Once the decision has been made to restore a Small Waterbody (SWB) to close-to-nature functionality using green engineering methods, a range of questions come up: What is a “natural waterbody” in the context of the local watershed, what are the most suitable, least invasive methods to restore the SWB and how should the degree of improvement of the SWB be measured.
In order to restore a SWB to close to nature conditions it is necessary to have a natural river as an accurate reference model or a standard to assess the current status of modified rivers against and choose the appropriate interventions for rehabilitating the SWB.
Finding a natural stretch of a river can be a difficult task in a landscape inhabited and modified by people for as long as in China, especially around Beijing. It might take a while and the cooperation with local bureaus to find such stretches, which are often in more inaccessible areas. It is strongly recommended that an expert familiar with river restoration and ecology is consulted to ensure that the properties of the reference river can be applied to the modified SWB. However, some possible criteria are proposed in Annex 1.
In order to know the status of the modified river certain information needs to be obtained, depending on the restoration goal. As the goal in this method (link: see “Restoration Methods for Small Waterbodies”) is to restore the river to as natural conditions as possible it is necessary to gather data about the ecological status as much as about the hydromorphological and physiochemical status. This is different from the current approach for monitoring surface water quality in China, which doesn’t collect ecological and hydromorphological data due to its stronger focus on the river’s suitability for human use instead of the more holistic ecosystem functions. The recommended data that could be obtained is closely modeled after the water framework directive (WFD) in the EU. For a more detailed list of EU-WFD Elements for the classification of the ecological status of a river, refer to Annex 2.
The data needs to be taken from both the reference river and the river that needs restoring. Generally speaking, both hydrological and morphological data can be obtained through transsectional walks and surveys along the water body, while water quality should be measured and categorized according to current Chinese environmental quality standards and corresponding methods. It should be noted that, while desirable, biological data is generally fairly expensive and time consuming to collect, and might therefore have to be neglected. That being said, particularly for future monitoring purposes at least an initial analysis of the biological situation of a river can tremendously help assessing that same river later during monitoring.

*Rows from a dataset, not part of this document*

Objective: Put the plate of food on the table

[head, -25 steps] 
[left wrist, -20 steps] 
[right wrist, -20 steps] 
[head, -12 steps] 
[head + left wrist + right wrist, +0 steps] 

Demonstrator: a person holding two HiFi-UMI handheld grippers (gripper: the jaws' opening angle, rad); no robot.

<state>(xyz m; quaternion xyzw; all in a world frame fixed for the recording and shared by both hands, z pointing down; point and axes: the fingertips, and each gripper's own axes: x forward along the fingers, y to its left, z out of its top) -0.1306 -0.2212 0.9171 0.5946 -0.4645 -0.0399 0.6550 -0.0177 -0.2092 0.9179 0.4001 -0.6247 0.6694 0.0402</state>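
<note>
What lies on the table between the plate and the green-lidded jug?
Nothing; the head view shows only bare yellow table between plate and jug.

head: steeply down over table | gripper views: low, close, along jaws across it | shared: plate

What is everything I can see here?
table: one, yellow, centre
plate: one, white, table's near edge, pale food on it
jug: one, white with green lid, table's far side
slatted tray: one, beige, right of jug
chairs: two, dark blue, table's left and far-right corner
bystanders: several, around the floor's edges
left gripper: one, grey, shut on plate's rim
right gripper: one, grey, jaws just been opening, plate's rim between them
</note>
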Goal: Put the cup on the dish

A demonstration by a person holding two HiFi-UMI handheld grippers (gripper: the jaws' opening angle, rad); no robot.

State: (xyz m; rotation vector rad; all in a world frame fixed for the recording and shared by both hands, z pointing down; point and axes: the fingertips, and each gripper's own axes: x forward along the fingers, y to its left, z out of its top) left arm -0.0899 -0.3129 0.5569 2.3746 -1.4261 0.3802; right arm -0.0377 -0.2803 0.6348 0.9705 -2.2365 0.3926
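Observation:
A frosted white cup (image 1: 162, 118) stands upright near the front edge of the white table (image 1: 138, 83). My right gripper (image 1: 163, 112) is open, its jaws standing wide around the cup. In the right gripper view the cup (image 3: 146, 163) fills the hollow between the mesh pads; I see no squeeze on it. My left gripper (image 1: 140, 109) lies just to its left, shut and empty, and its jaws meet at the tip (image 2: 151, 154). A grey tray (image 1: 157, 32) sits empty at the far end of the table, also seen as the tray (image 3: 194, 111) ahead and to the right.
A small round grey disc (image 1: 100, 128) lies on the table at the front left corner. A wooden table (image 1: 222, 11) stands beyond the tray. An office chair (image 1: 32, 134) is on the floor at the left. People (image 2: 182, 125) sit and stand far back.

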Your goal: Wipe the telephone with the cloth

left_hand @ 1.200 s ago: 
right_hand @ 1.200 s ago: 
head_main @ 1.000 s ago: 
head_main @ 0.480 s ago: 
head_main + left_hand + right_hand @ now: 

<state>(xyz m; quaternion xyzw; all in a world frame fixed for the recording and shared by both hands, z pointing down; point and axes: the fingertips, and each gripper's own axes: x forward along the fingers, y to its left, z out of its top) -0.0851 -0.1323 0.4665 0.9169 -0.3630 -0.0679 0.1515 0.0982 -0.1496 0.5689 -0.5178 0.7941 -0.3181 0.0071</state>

Once the data has been gathered it should be scored. During the SWB restoration efforts in Beijing a scoring system from 1 (best) to 2 (worst) was used, where a reference water body had to achieve a score of at least 14 across all categories. (p.20 T2) However, this can be modified according to the local situation. An example of the scoring of a respectively “natural” and “modified” can be found below for rivers Xigouli and Lishigou:
After base scores for the rivers have been created and measurements to fix the problems been designed and implemented the now “restored” river will need monitoring to ensure the treatments are really restoring the ecological functionality of the river. This can be done with the same scoring system used initially, but frequencies and priorities might differ. For example, the morphological status of the new river is unlikely fluctuate, while it’s biological elements might be more sensitive to environmental changes. The table below shows the general frequency and recommended methods for monitoring different components.
The assessment and monitoring of the ecological status of a small water body are essential components of small waterbody restoration and should be a component in any SWB restoration program.
Binder, W., et al. (2015). “Ecological restoration of small water courses, experiences from Germany and from projects in Beijing.” International Soil and Water Conservation Research 3(2): 141-153.
Group, G. C. (2007). Annex 20: Small Water Ecology and Bioengineering; Feasibility Study Desertification Control Programme Northern China: “Watershed Management on Forest Land”.
Group, G. C. (2015). Watershed Management on Forest Land Beijing, GFA Consulting Group.
Group, G. C. (2007). Annex 10: Wetlands; Feasibility Study Desertification Control Programme Northern China: “Watershed Management on Forest Land”.
Li, H., et al. (2015). Sustainable Watershed Management Practices in The Miyun Reservoir Watershed of Beijing, China, Beijing Forestry Society.